Explain a change in GNU C ++ filebuf :: underflow () interacting with filebuf :: seekoff ()

My company's products run on a number of qualified Linux hardware / software configurations. Historically, the compiler used was GNU C ++. For the purposes of this publication, we will consider the basic level version 3.2.3, since our software "worked as expected" through this version.

With the introduction of a newer qualified platform using GNU C ++ version 3.4.4, we began to observe some performance problems that we had not seen before. After some digging, one of our engineers came up with this test program:

#include <fstream> #include <iostream> using namespace std; class my_filebuf : public filebuf { public: my_filebuf() : filebuf(), d_underflows(0) {}; virtual ~my_filebuf() {}; virtual pos_type seekoff(off_type, ios_base::seekdir, ios_base::openmode mode = ios_base::in | ios_base::out); virtual int_type underflow(); public: unsigned int d_underflows; }; filebuf::pos_type my_filebuf::seekoff( off_type off, ios_base::seekdir way, ios_base::openmode mode ) { return filebuf::seekoff(off, way, mode); } filebuf::int_type my_filebuf::underflow() { d_underflows++; return filebuf::underflow(); } int main() { my_filebuf fb; fb.open("log", ios_base::in); if (!fb.is_open()) { cerr << "need log file" << endl; return 1; } int count = 0; streampos pos = EOF; while (fb.sbumpc() != EOF) { count++; // calling pubseekoff(0, ios::cur) *forces* underflow pos = fb.pubseekoff(0, ios::cur); } cerr << "pos=" << pos << endl; cerr << "read chars=" << count << endl; cerr << "underflows=" << fb.d_underflows << endl; return 0; } 

We ran it against a log file of about 751 KB in size.
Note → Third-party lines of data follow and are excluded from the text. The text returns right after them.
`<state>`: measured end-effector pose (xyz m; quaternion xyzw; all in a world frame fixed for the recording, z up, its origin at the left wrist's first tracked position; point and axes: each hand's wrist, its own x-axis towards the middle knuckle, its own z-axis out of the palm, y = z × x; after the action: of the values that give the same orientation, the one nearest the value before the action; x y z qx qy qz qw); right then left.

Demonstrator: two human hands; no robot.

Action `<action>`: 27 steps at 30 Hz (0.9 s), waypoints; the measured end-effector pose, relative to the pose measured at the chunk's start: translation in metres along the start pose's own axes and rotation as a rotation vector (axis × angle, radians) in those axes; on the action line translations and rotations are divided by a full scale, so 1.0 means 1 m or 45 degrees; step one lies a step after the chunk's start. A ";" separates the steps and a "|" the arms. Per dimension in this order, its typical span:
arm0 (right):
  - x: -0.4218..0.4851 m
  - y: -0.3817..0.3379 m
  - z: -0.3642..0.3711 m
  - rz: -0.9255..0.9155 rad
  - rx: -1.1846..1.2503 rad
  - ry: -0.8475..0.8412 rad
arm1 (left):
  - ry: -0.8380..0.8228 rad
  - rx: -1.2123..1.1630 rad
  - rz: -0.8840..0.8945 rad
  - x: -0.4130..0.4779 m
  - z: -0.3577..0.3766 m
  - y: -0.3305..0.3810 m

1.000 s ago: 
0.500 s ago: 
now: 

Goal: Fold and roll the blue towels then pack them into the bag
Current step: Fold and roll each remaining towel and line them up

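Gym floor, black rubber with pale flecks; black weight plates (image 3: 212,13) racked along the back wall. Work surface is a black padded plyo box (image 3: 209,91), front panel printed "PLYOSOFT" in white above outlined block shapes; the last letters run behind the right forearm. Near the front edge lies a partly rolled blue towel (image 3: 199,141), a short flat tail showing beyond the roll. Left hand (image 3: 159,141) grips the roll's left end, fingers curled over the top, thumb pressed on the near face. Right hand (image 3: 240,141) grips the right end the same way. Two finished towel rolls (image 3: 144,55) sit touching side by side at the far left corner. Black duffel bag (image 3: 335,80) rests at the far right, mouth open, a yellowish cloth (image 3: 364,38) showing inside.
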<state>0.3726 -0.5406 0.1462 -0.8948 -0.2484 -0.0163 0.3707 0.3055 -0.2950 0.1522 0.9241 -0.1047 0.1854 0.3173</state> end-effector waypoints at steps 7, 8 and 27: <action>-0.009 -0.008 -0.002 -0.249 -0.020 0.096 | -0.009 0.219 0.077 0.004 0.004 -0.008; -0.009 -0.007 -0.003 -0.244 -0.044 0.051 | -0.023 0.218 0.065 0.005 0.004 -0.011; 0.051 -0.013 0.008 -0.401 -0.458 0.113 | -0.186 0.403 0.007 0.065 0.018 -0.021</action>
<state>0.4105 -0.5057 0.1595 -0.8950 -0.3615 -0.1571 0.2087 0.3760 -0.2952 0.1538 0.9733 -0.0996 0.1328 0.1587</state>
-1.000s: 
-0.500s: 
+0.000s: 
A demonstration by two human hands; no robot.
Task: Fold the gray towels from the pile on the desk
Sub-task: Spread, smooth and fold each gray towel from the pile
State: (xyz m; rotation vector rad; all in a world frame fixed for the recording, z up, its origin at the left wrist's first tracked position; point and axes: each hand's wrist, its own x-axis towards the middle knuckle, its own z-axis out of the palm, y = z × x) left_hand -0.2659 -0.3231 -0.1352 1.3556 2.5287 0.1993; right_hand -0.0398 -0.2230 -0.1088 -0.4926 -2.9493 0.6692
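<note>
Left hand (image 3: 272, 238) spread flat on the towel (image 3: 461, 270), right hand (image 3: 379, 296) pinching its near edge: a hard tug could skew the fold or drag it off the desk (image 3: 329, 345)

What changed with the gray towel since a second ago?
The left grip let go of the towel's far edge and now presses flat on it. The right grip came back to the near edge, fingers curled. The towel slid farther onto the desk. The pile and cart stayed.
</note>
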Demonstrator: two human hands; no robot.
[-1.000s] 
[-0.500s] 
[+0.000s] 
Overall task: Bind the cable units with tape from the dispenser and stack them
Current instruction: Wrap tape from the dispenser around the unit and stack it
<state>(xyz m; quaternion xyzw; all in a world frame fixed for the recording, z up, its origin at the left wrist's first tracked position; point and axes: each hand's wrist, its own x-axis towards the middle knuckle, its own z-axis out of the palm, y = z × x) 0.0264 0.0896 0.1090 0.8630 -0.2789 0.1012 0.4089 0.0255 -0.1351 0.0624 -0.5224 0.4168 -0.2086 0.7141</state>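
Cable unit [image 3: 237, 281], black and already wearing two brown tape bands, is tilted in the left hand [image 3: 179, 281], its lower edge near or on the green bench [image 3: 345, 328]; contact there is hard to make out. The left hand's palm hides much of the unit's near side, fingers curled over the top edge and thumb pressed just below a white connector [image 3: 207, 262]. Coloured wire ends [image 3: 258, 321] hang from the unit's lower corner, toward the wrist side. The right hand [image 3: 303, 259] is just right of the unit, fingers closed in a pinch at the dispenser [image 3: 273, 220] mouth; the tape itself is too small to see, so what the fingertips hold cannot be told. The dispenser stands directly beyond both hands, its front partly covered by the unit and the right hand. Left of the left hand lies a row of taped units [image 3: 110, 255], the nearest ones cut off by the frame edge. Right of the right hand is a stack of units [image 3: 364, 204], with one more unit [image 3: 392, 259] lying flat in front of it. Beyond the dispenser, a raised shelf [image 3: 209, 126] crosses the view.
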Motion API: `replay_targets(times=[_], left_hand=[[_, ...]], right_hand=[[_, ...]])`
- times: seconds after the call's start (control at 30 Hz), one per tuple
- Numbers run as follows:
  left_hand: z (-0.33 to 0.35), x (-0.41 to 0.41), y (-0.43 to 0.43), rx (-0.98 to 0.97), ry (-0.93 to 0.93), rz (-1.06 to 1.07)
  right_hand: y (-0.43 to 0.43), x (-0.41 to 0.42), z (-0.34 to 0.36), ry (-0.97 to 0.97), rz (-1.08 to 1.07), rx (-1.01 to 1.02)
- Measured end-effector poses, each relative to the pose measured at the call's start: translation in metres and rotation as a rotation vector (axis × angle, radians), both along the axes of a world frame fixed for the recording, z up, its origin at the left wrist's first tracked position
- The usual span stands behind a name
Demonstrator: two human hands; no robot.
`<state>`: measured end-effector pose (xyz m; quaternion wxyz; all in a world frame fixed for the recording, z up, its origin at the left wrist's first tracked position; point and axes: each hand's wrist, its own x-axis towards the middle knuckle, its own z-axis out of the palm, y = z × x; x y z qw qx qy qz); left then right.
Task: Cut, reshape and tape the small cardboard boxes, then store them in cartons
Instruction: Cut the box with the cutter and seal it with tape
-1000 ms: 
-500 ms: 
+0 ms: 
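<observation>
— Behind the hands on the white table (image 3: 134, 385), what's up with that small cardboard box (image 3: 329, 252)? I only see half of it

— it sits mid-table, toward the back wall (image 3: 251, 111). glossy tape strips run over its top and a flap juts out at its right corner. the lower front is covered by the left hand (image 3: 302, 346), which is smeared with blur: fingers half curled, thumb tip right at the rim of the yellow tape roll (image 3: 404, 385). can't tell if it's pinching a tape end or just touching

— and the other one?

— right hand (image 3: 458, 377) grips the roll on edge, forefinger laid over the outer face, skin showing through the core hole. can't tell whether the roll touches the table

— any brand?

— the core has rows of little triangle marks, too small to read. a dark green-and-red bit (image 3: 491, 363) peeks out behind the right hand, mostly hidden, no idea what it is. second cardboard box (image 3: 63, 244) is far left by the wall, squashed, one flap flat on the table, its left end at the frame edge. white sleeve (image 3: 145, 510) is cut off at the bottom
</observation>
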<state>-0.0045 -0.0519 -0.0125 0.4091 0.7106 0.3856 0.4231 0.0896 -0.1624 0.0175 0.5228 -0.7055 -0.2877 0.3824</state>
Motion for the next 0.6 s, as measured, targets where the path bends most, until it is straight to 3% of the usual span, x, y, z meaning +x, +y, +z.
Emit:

In previous configurations, we got the result:

 $ buftest pos=768058 read chars=768058 underflows=0 

In the new version, the result:

 $ buftest pos=768058 read chars=768058 underflows=768059 

Comment on the call to pubseekoff (0, ios :: cur), and excessive calls to underflow () will disappear. It's so clear that in newer versions of g ++, the pubseekoff () call "invalidates" the buffer, forcing the underflow () call.

I have read the normative document, and the phrase on pubseekoff () is certainly ambiguous. What is the relationship between the position of the base file pointer and gptr (), for example? Before or after calling underflow ()? Regardless, I find it annoying that g ++ "changed horses in the middle of the stream," so to speak. Moreover, even if the general seekoff () required invalidation of the buffer pointers, why is the equivalent of ftell ()?

Can someone point me to a discussion topic among developers that led to this behavior change? Do you have a brief description of the choices and trade-offs?

Additional loan

Clearly, I really don't know what I'm doing. I experimented to determine if there was a way, but not a portable one, to bypass invalidation when the offset is 0 and seekdir is ios :: cur. I came up with the following hack, directly accessing the file _ file_file filebuf file (I just wanted to compile it with version 3.4.4 on my machine):

 int sc(0); filebuf::pos_type my_filebuf::seekoff( off_type off, ios_base::seekdir way, ios_base::openmode mode ) { if ((off == 0) && (way == ios::cur)) { FILE *file =_M_file.file(); pos_type pos = pos_type(ftell(file)); sc++; if ((sc % 100) == 0) { cerr << "POS IS " << pos << endl; } return pos; } return filebuf::seekoff(off, way, mode); } 

However, diagnostics to print a position every 100 seekoff attempts give 8192 each time. A? Since this is a FILE * element of the filebuf file itself, I would expect the file position indicator to be synchronized with any underflow () calls made by the file file. Why am I wrong?

Update

First, let me emphasize that I understand that this part of my article is about non-portable hacks. However, not understanding here is negligible. I tried to call

 pos_type pos = _M_file.seekoff(0,ios::cur); 

instead, and it happily advances through the sample file, rather than getting stuck in 8192.

Final update

Inside my company, we made some workarounds that reduce productivity, enough for us to live with it.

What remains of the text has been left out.